### Records supplied
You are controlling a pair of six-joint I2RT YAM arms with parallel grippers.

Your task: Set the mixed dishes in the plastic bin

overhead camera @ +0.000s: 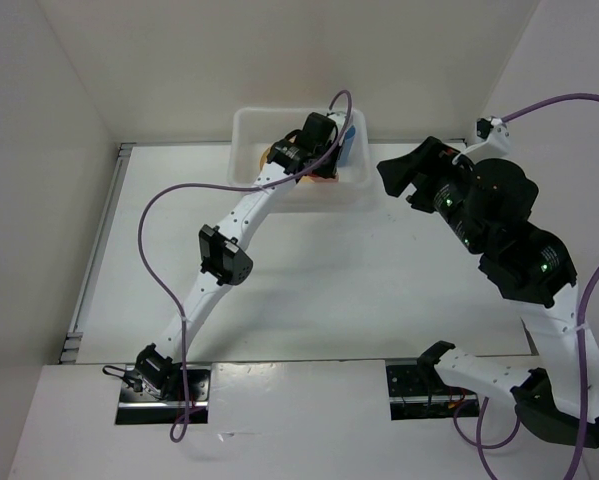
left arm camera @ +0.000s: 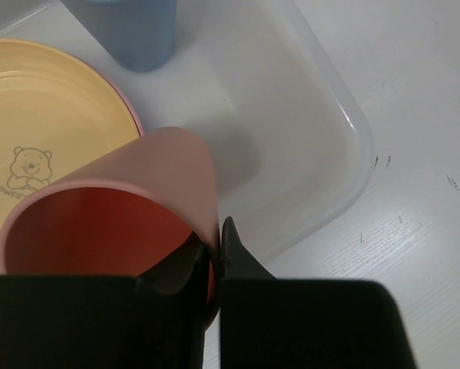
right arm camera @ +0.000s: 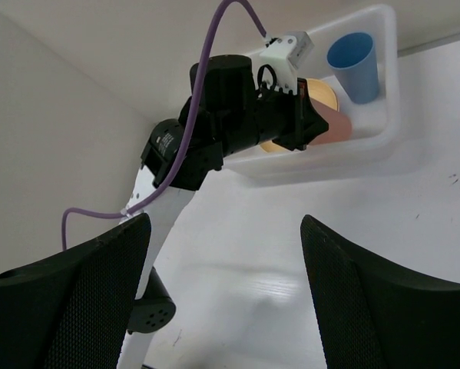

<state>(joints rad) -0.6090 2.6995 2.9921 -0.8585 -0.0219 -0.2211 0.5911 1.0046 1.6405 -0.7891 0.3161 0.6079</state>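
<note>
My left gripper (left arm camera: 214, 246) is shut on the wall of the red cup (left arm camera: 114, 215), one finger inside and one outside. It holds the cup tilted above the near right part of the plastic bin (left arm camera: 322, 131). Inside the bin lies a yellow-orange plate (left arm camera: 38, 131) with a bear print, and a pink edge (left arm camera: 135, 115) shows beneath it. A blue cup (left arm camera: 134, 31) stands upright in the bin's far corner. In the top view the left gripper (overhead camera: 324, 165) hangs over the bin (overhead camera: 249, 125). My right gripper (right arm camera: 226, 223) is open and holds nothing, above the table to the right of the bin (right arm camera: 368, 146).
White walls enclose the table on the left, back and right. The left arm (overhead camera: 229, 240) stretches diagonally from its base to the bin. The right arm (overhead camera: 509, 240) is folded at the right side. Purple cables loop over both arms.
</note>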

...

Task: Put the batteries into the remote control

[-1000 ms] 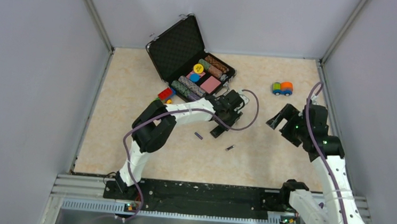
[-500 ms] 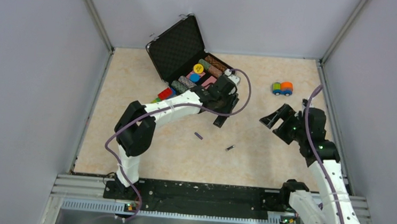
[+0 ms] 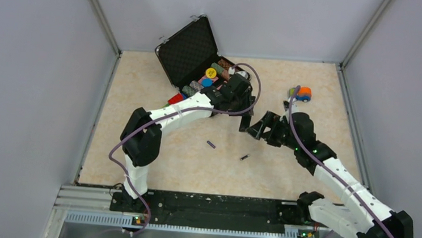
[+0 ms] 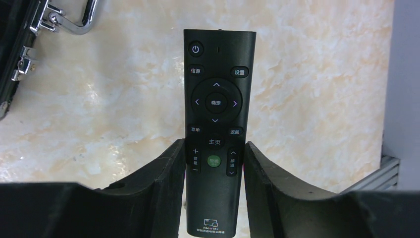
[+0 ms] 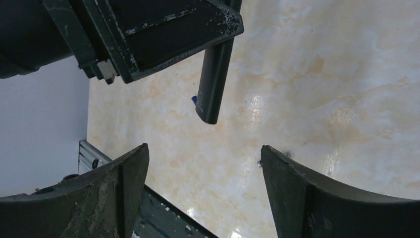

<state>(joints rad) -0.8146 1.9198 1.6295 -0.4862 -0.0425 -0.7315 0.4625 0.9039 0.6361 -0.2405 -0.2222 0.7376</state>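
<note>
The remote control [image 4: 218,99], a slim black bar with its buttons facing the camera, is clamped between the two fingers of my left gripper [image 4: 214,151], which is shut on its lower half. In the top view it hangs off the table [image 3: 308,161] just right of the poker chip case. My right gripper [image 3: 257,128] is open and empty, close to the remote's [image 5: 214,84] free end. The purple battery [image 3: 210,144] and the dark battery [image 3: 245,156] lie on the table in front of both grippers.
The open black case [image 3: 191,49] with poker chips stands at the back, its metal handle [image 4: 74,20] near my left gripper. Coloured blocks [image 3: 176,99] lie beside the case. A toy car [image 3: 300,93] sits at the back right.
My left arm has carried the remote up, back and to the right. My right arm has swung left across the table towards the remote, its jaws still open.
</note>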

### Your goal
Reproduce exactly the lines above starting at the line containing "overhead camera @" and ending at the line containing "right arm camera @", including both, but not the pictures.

### Task result
overhead camera @ +0.000s: 
left arm camera @ +0.000s: 
right arm camera @ +0.000s: 

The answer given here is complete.